─── DATA RECORDS

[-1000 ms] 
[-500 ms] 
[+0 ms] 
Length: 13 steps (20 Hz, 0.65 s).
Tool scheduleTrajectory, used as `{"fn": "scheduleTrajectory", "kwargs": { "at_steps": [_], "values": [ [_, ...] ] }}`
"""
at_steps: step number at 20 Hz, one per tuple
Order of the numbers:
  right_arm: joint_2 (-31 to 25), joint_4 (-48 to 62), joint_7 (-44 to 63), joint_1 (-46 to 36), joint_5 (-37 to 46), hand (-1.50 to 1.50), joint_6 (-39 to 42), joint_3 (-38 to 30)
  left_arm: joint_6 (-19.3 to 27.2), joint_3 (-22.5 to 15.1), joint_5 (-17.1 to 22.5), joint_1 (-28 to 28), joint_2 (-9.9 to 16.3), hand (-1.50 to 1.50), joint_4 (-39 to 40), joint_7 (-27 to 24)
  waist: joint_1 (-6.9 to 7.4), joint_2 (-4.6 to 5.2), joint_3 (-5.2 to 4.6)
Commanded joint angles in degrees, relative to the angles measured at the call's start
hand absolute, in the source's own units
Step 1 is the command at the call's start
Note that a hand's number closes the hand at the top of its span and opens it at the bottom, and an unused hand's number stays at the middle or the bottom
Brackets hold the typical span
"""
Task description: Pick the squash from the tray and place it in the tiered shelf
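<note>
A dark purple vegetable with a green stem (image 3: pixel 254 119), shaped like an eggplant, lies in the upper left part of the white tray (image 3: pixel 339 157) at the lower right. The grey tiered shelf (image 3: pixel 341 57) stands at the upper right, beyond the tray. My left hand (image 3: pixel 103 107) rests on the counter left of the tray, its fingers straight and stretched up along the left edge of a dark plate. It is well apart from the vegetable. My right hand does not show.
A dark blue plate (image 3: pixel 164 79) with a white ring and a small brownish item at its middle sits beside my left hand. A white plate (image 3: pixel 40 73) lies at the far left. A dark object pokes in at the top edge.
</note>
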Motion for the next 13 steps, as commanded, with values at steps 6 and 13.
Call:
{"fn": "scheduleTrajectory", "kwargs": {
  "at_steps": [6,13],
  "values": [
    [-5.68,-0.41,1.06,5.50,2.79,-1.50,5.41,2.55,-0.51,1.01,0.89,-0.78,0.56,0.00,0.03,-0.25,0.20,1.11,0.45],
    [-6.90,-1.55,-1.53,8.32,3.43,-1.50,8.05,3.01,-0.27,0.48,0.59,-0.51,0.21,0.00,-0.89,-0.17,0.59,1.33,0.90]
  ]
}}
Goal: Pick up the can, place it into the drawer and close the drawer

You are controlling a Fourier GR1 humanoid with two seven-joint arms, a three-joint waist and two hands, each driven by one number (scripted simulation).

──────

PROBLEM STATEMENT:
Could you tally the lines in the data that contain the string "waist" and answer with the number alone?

SOLUTION TO THE EXERCISE:
2